[Raw data Boundary: Start]

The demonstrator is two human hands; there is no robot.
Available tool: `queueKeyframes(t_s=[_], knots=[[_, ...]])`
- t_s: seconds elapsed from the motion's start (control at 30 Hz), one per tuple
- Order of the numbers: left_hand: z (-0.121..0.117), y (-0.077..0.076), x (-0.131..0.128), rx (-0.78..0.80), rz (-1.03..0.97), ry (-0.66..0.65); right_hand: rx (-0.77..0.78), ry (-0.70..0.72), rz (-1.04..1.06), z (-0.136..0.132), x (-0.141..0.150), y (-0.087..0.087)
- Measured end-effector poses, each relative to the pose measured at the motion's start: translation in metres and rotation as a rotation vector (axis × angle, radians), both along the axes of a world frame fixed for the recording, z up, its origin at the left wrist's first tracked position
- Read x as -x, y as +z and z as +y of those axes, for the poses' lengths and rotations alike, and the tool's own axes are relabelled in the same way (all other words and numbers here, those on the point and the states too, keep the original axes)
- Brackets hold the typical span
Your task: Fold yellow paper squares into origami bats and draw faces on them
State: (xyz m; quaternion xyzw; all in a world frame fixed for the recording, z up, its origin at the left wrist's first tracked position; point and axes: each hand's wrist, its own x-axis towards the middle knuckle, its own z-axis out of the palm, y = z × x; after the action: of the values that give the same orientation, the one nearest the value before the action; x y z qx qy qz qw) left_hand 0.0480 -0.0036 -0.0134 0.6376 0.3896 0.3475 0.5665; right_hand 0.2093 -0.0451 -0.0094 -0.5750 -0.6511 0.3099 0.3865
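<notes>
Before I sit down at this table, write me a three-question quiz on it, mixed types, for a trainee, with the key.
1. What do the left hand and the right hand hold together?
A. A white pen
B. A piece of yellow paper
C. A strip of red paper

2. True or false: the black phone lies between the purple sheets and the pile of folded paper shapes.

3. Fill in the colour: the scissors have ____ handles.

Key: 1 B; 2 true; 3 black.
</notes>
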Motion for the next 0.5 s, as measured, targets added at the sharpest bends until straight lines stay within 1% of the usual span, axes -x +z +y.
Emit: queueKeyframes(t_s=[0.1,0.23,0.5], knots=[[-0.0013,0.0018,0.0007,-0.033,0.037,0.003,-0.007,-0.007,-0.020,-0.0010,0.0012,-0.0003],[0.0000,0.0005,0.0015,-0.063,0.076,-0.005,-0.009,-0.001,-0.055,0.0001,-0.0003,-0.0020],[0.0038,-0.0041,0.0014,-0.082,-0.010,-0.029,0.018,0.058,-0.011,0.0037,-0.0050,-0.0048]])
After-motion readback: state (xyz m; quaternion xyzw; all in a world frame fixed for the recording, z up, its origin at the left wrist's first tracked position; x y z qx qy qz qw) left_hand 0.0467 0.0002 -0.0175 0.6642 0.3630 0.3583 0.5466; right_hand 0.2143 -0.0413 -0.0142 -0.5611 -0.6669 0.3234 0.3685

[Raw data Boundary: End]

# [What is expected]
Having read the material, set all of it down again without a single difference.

# [Output]
The demonstrator is two human hands; there is no robot.
Available tool: `queueKeyframes(t_s=[_], knots=[[_, ...]])`
- t_s: seconds elapsed from the motion's start (control at 30 Hz), one per tuple
- Order of the numbers: left_hand: z (-0.121..0.117), y (-0.077..0.076), x (-0.131..0.128), rx (-0.78..0.80), rz (-1.03..0.97), ry (-0.66..0.65); right_hand: rx (-0.77..0.78), ry (-0.70..0.72), rz (-1.04..1.06), z (-0.136..0.132), x (-0.141..0.150), y (-0.087..0.087)
- Measured end-effector poses, each relative to the pose measured at the motion's start: translation in metres and rotation as a rotation vector (axis × angle, radians), both along the axes of a world frame fixed for the recording, z up, its origin at the left wrist's first tracked position
- Read x as -x, y as +z and z as +y of those axes, for the poses' lengths and rotations alike, and the tool's own axes are relabelled in the same way (all other words and numbers here, those on the point and the states too, keep the original axes)
- Brackets hold the typical span
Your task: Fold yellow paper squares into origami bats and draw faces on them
State: (xyz m; quaternion xyzw; all in a world frame fixed for the recording, z up, its origin at the left wrist's first tracked position; point and axes: each hand's wrist, its own x-axis towards the middle knuckle, its own z-axis out of the palm, y = z × x; after the action: of the values that give the same orientation, the one nearest the value before the action; x y z qx qy qz qw) left_hand 0.0480 -0.0036 -0.0134 0.6376 0.3896 0.3475 0.5665; right_hand 0.2093 -0.0451 -0.0094 -0.5750 -0.6511 0.3099 0.3865
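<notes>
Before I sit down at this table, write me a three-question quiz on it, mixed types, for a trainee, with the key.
1. What do the left hand and the right hand hold together?
A. A white pen
B. A piece of yellow paper
C. A strip of red paper

2. True or false: the black phone lies between the purple sheets and the pile of folded paper shapes.

3. Fill in the colour: the scissors have ____ handles.

Key: 1 B; 2 true; 3 black.
</notes>
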Motion for the next 0.5 s, as measured, targets added at the sharpest bends until straight lines stay within 1% of the usual span, axes -x +z +y.
Emit: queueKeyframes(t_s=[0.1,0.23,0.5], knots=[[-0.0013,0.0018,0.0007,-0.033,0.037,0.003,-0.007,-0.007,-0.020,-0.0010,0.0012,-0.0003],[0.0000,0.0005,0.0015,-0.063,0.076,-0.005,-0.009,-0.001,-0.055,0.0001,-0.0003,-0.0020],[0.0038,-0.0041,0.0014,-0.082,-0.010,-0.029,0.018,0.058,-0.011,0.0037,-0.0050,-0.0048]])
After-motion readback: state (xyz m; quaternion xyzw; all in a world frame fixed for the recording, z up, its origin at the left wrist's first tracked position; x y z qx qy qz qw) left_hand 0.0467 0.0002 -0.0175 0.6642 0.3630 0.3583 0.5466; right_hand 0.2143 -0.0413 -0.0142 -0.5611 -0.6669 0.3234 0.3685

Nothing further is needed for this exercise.